Saturday, July 21, 2018

Who's Afraid of Lisa Page?


In his testimony before the House, embattled former FBI Counterintelligence official Peter Strzok maintained that, contrary to all logical inference, any statements in text messages between himself and FBI attorney Lisa Page that appeared to exhibit bias against Donald Trump could never have affected his investigative actions. However, John Solomon, in his brilliant article (One FBI text message in Russia probe that should alarm every American), has shown that Strzok's texts actually demonstrate FBI bias at the very inception of the Special Counsel investigation. In a series of texts dated 5/19/17 (two days after Robert Mueller was appointed Special Counsel) Strzok stated to Page: "you and I both know ... there's no big there there." Page, in testimony to the House that followed on that of Strzok, has confirmed that the sense of this text referred to the allegations of collusion between Russia and the Trump campaign.
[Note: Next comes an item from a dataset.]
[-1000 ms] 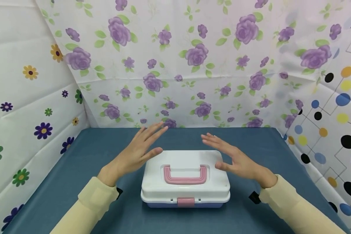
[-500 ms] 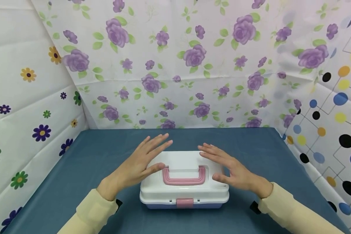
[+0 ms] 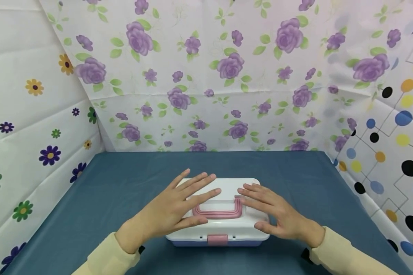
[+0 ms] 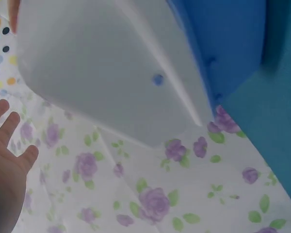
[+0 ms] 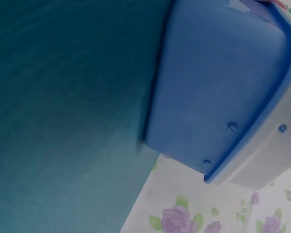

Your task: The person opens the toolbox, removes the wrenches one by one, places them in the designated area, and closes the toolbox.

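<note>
Six o'clock is the near side, the clock centred on the case (image 3: 228, 227), which sits upright mid-worktop (image 3: 72, 214). Nearest, at six: a pink latch (image 3: 217, 240) on the front edge, lid (image 3: 230, 184) seated over a blue base (image 5: 213, 82). Looks like rigid, glossy moulded plastic; smooth, so apt to slide under a flat touch, and hardly fragile, though I'd spare the latch. Weight a guess: light if bare inside, but contents are hidden. At nine, the left hand (image 3: 173, 208) spreads over the lid's side, fingers wide apart, nearly straight, gripping nothing. At three, the right hand (image 3: 280, 212) is much the same, fingers extended, nothing held. Contact with the lid I can't tell from here. A little farther back, mid-lid, the pink handle (image 3: 217, 215) lies folded flat; likeliest one-handed hold once raised, thick enough to curl round. For two hands, the blue base at nine and three seems surer than the lid rim, should the latch be loose. Farthest, at twelve, a rose-printed cloth (image 3: 206, 76).
</note>
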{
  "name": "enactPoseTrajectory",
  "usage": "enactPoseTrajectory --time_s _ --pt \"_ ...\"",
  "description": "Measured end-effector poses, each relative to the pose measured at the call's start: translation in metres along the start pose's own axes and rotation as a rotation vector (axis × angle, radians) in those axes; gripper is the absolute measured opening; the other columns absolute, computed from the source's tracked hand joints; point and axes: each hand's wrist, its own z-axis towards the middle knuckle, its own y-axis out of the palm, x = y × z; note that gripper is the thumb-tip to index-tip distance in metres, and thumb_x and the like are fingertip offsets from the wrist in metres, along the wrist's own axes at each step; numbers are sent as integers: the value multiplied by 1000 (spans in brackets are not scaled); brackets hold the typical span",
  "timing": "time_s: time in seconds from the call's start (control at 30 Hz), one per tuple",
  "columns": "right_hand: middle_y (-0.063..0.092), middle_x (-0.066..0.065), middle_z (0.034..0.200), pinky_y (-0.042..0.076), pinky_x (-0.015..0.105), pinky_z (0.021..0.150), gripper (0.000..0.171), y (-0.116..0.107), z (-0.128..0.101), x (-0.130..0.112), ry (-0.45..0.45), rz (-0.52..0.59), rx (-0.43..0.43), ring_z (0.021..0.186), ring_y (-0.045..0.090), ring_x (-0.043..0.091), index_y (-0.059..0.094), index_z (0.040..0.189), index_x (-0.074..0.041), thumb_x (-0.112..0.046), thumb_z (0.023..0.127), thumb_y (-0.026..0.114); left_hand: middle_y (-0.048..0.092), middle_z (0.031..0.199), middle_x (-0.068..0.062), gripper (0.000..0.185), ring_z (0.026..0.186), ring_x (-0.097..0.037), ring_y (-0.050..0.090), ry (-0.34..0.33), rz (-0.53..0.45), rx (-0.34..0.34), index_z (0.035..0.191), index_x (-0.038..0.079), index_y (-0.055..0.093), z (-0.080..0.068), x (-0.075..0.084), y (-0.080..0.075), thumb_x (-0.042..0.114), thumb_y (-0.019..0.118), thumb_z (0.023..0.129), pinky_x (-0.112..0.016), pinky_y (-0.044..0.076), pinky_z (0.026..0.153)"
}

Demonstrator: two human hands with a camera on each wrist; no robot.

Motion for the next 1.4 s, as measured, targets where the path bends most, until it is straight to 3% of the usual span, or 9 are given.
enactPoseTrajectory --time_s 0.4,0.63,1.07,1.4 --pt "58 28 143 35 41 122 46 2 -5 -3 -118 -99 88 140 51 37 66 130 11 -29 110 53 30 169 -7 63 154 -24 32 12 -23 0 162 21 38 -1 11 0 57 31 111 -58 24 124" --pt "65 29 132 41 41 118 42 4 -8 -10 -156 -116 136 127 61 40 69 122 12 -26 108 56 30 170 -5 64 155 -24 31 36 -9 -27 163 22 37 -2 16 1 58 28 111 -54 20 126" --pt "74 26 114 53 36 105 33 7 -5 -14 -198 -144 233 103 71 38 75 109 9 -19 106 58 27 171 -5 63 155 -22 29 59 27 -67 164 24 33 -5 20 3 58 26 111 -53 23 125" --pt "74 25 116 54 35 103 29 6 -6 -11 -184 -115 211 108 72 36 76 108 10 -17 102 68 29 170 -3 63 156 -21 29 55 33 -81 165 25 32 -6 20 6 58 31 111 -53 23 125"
In fact, the texts show that Strzok explicitly viewed the Special Counsel investigation not as an investigation into criminal wrongdoing--as required by the Special Counsel statute--but as "an investigation leading to impeachment." In other words, he viewed the Mueller "probe" as an essentially political use of the Special Counsel statute to rid the Washington establishment of a president they didn't want. A goal he was heartily in favor of. This abuse of the Special Counsel statute constitutes, as Solomon points out, "political bias in action."